▶ **The task**: An exact transcription of the listing, without its images, is what the answer must contain.

+++ Dataset content

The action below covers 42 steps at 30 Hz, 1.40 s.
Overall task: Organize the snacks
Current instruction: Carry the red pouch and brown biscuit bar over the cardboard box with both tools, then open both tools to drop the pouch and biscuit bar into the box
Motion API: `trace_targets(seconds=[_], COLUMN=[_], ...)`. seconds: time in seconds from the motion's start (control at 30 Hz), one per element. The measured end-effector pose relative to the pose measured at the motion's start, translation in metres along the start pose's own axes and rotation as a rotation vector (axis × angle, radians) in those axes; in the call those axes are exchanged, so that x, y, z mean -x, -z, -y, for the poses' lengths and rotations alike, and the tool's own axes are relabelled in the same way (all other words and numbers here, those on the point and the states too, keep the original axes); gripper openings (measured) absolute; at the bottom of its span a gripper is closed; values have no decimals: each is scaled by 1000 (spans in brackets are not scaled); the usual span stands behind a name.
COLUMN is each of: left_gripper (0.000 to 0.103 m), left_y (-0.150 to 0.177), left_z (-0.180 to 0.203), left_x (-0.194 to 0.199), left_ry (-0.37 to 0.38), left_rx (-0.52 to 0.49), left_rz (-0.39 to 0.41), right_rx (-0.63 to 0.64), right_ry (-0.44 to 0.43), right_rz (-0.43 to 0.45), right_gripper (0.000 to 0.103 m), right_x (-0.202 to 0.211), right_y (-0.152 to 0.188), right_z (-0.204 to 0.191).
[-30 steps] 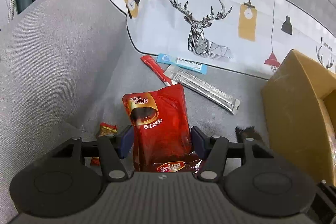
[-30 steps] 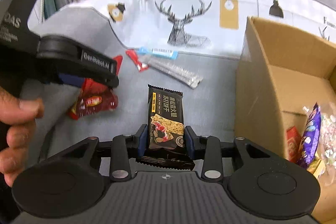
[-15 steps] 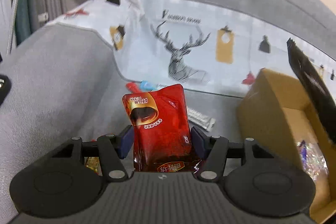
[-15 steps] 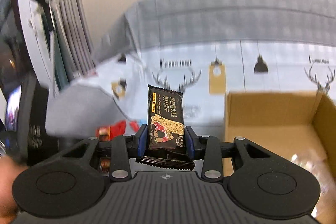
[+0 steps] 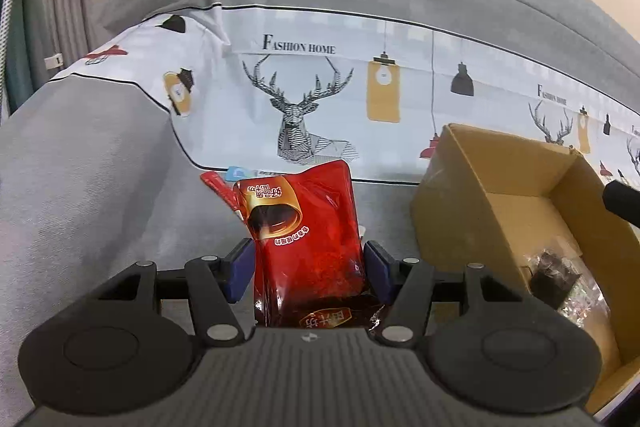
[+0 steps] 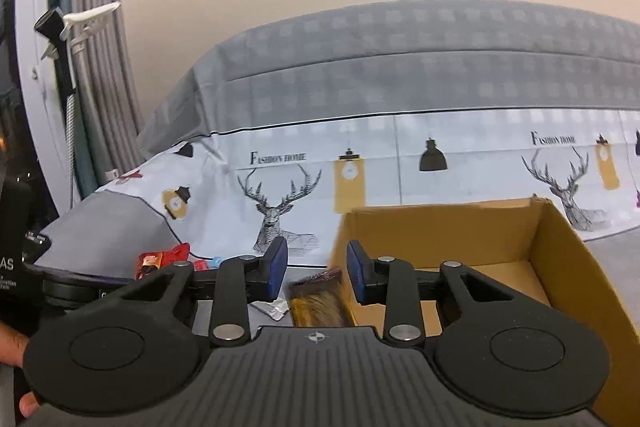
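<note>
My left gripper (image 5: pixel 308 263) is shut on a red snack pouch (image 5: pixel 308 223), which stands upright between the blue pads above the grey bed. An open cardboard box (image 5: pixel 496 179) lies to its right with wrapped sweets (image 5: pixel 568 287) inside. My right gripper (image 6: pixel 316 269) hangs at the near left corner of the same box (image 6: pixel 440 227). Its jaws are closing, and the pads press on nothing. A dark snack bar (image 6: pixel 316 301), blurred, sits low between the fingers and below the pads. The red pouch (image 6: pixel 160 261) also shows at the left of the right wrist view.
A deer-print bedsheet (image 5: pixel 304 99) covers the back of the bed. On the grey cover lie a red stick pack (image 5: pixel 216 185), a blue sachet (image 5: pixel 240 173) and a silver sachet (image 6: pixel 272 307). A person's hand (image 6: pixel 12 343) holds the left tool; curtains hang at far left.
The snack bar stood upright in my right gripper's pads; now it has dropped low and blurred, free of them. Both grippers rose and swung toward the box, the pouch still held.
</note>
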<state>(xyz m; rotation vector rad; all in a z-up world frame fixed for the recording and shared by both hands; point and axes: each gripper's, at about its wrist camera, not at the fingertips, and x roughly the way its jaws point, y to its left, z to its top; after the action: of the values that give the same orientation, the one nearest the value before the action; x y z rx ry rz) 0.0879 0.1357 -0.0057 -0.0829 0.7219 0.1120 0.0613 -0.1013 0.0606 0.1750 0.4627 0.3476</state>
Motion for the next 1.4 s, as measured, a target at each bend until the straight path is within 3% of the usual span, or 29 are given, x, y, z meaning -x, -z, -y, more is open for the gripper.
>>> trace_targets(seconds=[0.23, 0.33, 0.5, 0.63, 0.77, 0.87, 0.97, 1.1, 1.23, 1.4], left_gripper=[64, 64, 65, 66, 71, 84, 85, 83, 64, 60], left_y=[-2, -3, -3, 6, 22, 34, 41, 38, 30, 21], left_z=[3, 9, 37, 74, 113, 135, 145, 139, 125, 107], left_x=[-9, -4, 16, 33, 42, 45, 43, 35, 28, 15], left_ry=[29, 80, 267, 434, 569, 661, 654, 627, 564, 434], left_rx=[33, 41, -7, -126, -235, -301, -327, -275, -214, -166], left_rz=[-21, 18, 139, 210, 222, 208, 204, 204, 193, 142], right_rx=[-72, -98, -131, -140, -165, -206, -257, -261, -238, -239], right_ry=[32, 60, 145, 216, 304, 362, 382, 375, 351, 304], right_rz=[-65, -45, -14, 35, 117, 181, 199, 187, 173, 128], right_gripper=[26, 27, 49, 61, 69, 74, 78, 78, 79, 79], right_x=[-9, -6, 1, 14, 31, 45, 51, 50, 40, 28], right_y=[4, 3, 2, 2, 0, 1, 2, 4, 1, 1], right_z=[24, 31, 45, 58, 74, 86, 98, 99, 90, 78])
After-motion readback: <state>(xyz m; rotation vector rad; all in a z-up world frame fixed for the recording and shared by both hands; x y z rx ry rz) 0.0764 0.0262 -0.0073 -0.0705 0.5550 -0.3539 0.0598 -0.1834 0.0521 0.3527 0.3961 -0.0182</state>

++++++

▶ **Result for this task**:
The action below covers 42 steps at 30 Hz, 1.40 s.
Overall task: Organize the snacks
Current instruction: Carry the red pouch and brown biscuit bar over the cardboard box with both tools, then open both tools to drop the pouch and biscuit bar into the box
Motion API: `trace_targets(seconds=[_], COLUMN=[_], ...)`. seconds: time in seconds from the motion's start (control at 30 Hz), one per element. The measured end-effector pose relative to the pose measured at the motion's start, translation in metres along the start pose's own axes and rotation as a rotation vector (axis × angle, radians) in those axes; in the call those axes are exchanged, so that x, y, z mean -x, -z, -y, for the poses' lengths and rotations alike, and the tool's own axes are relabelled in the same way (all other words and numbers here, those on the point and the states too, keep the original axes); gripper openings (measured) absolute; at the bottom of its span a gripper is closed; values have no decimals: each is scaled by 1000 (spans in brackets are not scaled); the usual span stands behind a name.
COLUMN is each of: left_gripper (0.000 to 0.103 m), left_y (-0.150 to 0.177), left_z (-0.180 to 0.203), left_x (-0.194 to 0.199), left_ry (-0.37 to 0.38), left_rx (-0.52 to 0.49), left_rz (-0.39 to 0.41), right_rx (-0.63 to 0.64), right_ry (-0.44 to 0.43), right_rz (-0.43 to 0.45), right_gripper (0.000 to 0.103 m), right_x (-0.202 to 0.211), right_y (-0.152 to 0.188), right_z (-0.204 to 0.191).
[-30 steps] 
[-30 steps] 
[-15 steps] 
[-15 steps] 
[+0 steps] 
[+0 steps] 
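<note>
My left gripper (image 5: pixel 308 263) is shut on a red snack pouch (image 5: pixel 308 223), which stands upright between the blue pads above the grey bed. An open cardboard box (image 5: pixel 496 179) lies to its right with wrapped sweets (image 5: pixel 568 287) inside. My right gripper (image 6: pixel 316 269) hangs at the near left corner of the same box (image 6: pixel 440 227). Its jaws are closing, and the pads press on nothing. A dark snack bar (image 6: pixel 316 301), blurred, sits low between the fingers and below the pads. The red pouch (image 6: pixel 160 261) also shows at the left of the right wrist view.
A deer-print bedsheet (image 5: pixel 304 99) covers the back of the bed. On the grey cover lie a red stick pack (image 5: pixel 216 185), a blue sachet (image 5: pixel 240 173) and a silver sachet (image 6: pixel 272 307). A person's hand (image 6: pixel 12 343) holds the left tool; curtains hang at far left.
The snack bar stood upright in my right gripper's pads; now it has dropped low and blurred, free of them. Both grippers rose and swung toward the box, the pouch still held.
</note>
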<state>(xyz m; rotation vector rad; all in a z-up world frame fixed for the recording and shared by both hands; point and axes: each gripper's, at about its wrist camera, not at the fingertips, and x roughly the way its jaws point, y to its left, z to its top; after the action: of the values that give the same orientation, the one nearest the value before the action; x y z rx ry rz) 0.0879 0.1357 -0.0057 -0.0829 0.7219 0.1120 0.0613 -0.1013 0.0606 0.1750 0.4627 0.3476</state>
Motion for the next 1.4 s, as measured, a target at each bend until the straight path is within 3% of the usual span, or 29 are given, x, y, z meaning -x, -z, -y, more is open for the gripper.
>>> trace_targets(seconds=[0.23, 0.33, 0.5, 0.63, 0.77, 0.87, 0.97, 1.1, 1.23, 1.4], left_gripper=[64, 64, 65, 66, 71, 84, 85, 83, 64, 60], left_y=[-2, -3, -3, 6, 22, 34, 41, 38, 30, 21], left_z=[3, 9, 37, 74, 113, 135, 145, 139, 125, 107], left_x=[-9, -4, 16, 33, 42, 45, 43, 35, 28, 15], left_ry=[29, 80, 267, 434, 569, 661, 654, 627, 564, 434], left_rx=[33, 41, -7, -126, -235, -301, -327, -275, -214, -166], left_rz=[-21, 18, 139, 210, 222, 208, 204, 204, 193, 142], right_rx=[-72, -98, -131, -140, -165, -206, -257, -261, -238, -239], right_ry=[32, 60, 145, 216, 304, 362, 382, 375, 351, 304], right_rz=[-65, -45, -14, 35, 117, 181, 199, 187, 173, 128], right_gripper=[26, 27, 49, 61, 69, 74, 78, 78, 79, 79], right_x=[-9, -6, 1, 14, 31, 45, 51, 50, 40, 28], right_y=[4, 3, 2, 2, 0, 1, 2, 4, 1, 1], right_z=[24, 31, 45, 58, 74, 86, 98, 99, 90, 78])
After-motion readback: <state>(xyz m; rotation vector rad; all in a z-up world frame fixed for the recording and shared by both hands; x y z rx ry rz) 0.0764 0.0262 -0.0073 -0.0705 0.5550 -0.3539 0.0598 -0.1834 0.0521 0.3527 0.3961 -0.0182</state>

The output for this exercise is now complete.